Linear Regression – Causes and Solutions for Negative Predicted Values

linear modelpredictorregression

I'm using linear regression to predict a price which is obviously positive. I have only one feature which is gross_area. I standardized it (z-score) I got this kind of value:

array([[ 1.        , -0.48311432],
       [ 1.        ,  0.68052306],
       [ 1.        ,  2.1426852 ],
       [ 1.        , -1.17398593],
       [ 1.        , -0.16265712]])

Where the 1 is the constant for the intercept term.
I predict the parameters(predictors) and I got this:

array([[ 31780004.85045217],
       [ 27347542.4693376 ]])

Where the first cell is the intercept term and the second cell correspond to the parameter found for my feature gross_area.

My problem is the following, when I take for example the fourth line and I compute the matrix multiplication XB to get my prediction, I got this:

In [797]: np.dot(training[4], theta)
Out[797]: array([-325625.35640697])

Which is totally wrong since I cannot have negative value for my dependent variable.

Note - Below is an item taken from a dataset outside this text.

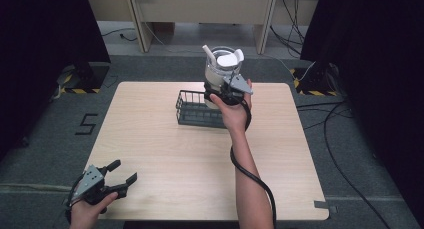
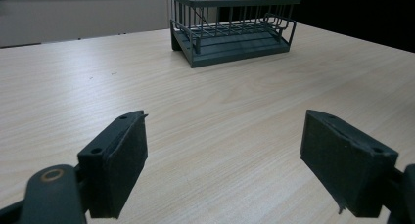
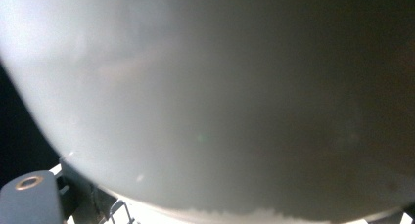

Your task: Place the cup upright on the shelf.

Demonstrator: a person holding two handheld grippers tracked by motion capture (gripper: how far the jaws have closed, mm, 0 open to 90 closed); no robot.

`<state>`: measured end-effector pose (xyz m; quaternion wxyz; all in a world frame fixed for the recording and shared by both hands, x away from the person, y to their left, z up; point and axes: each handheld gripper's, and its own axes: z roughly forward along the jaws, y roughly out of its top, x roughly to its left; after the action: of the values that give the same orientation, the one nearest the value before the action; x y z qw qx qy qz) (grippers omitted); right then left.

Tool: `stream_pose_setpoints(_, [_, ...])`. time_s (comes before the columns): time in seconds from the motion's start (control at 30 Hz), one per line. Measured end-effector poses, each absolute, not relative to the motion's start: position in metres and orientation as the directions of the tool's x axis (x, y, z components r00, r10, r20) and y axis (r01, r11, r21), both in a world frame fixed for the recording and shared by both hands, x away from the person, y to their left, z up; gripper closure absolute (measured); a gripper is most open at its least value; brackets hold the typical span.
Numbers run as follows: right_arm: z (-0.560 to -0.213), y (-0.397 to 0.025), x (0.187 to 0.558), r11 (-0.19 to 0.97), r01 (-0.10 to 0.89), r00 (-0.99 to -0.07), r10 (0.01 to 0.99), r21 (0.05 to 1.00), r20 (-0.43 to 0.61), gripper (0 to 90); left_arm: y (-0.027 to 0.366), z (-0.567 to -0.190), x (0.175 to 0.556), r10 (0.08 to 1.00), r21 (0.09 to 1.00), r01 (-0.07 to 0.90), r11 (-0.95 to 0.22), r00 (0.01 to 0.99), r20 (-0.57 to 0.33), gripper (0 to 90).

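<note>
A clear jar [image 1: 222,64] with white pieces inside is held up over the far middle of the table. My right gripper [image 1: 220,91] is shut on its lower part, just above the right end of a dark wire basket [image 1: 192,111]. In the right gripper view the jar's pale wall [image 3: 205,101] sits pressed close to the camera, with bits of basket wire [image 3: 117,209] below it. My left gripper [image 1: 124,171] rests near the table's front left corner, open with nothing between its jaws [image 2: 225,150]. It faces the basket [image 2: 235,45] across bare wood.
The wooden table [image 1: 165,159] has a rounded front edge. Black cables [image 1: 340,139] trail on the grey floor to the right. Dark curtains stand on both sides, and wooden furniture legs [image 1: 142,29] rise behind the table.
</note>
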<state>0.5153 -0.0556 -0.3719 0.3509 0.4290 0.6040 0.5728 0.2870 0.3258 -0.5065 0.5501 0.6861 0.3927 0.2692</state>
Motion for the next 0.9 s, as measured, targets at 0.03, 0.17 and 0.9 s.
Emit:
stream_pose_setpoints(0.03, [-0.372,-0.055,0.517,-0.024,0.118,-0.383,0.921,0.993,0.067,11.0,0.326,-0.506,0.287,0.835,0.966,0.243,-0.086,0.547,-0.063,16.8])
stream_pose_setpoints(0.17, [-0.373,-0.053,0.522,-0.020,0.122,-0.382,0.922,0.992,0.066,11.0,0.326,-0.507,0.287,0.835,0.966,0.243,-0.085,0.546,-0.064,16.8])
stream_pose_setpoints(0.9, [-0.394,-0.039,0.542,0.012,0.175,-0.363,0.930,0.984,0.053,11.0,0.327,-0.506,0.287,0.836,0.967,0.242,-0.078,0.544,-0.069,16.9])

It seems like because of my normalization where I got negative value for my feature, I ended up with a negative predicted value for some tuple. How can is it possible and how can I fix this ?
Thank you.

This is what I have predict graphically:
enter image description here

with y=price , x =gross area

Best Answer

Linear regression does not respect the bounds of 0. It's linear, always and everywhere. It may not be appropriate for values that need to be close to 0 but are strictly positive.

One way to manage this, particularly in the case of price, is to use the natural log of price.